How to Repair Rattan Furniture

Get started by using your soap and brush to give the rattan a good scrub. For thinner, more fragile cane I would recommend a soft toothbrush.

The rattan on my shelf was pretty sturdy so I used a larger, scrubbing brush.

This will act as both a cleaning step, and in a way, a light sanding step to remove any previous residue or flaking rattan.

Clip Off Broken/Damaged Rattan

Using your scissors or wire cutters, trim away any damaged or broken rattan. This will give you a clean slate for your new rattan.

*TIP: Take a picture before doing this so you can recall the patterns.

closeup of rattan pattern

Choose Rattan Replacement and Soak In Water

Using the rattan that you trimmed away, measure the diameter to determine what millimeter size rattan you will need to replace it with.

There are flat and round types. I purchased mine from Amazon, but basketweaving.com also has a lot of options.

Once your rattan is purchased, soak the coil in water for 20 minutes. If you omit this step your rattan will be very stiff, brittle, and difficult to work with.

I used a large bowl of water and kept it nearby while working with the rattan to prevent it from drying out.

Measure and Cut Rattan

Next, it’s time to measure and cut the rattan! No rulers or measuring tape required.

measuring new rattan
cutting starter end of rattan at an angle

Simply cut the starter end of the rattan at an angle so you can easily wedge it into the space of the previous rattan and estimate the length.

Allow for some extra tucking room on the other end and cut (if it’s too long you can trim it later).

Tuck and Glue Rattan

Using your wood glue, simply dip each end of the rattan into the glue and tuck it into the space you just measured.

tucking rattan back into place

Until the glue dries, you may need something to hold it in place and at the angle desired to keep the pattern consistent while the rattan and glue dry.

Wood clips or even string would work well, but in my case, I used IKEA chip clips. (Hey! Sometimes you have to get creative.)

rattan furniture with new rattan glued and held in place with clips

Paint Rattan (optional)                 

Once your glue is dry, remove the clips. You can stop here if you love the look of the natural rattan. Isn’t repairing rattan furniture easy!?

If your new rattan clashes with your existing rattan – which in my case, did because it was previously painted – you can apply spray paint.

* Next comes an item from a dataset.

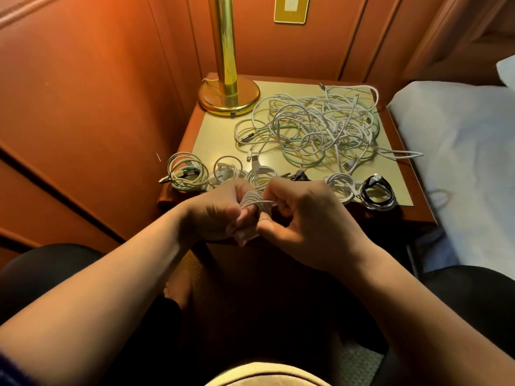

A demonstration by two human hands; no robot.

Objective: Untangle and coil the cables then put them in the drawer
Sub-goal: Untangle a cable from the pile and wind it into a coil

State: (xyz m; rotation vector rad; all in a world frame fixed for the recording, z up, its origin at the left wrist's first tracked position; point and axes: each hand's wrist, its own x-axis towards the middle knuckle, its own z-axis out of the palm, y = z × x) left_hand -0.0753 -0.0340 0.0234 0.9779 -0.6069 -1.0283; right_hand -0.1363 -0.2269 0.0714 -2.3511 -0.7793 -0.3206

Head over to this post to learn more about spray painting furniture! For more painting cane tips and tricks, here’s painting cane furniture!

Use any color of your choosing, but if you are aiming for a natural rattan look, please refer to my how to refinish rattan furniture post.

I completed my look by applying my custom blend spray paint lined out in my “How to refinish rattan furniture” post (linked in the paragraph above).

If you want this rattan detail on your furniture, here’s how to install cane webbing to a door for your furniture. Or if you just want to lighten your cane furniture here’s our guide on how to lighten cane furniture. Check out more ways on cane furniture repair here to restore your cane’s natural charm and character.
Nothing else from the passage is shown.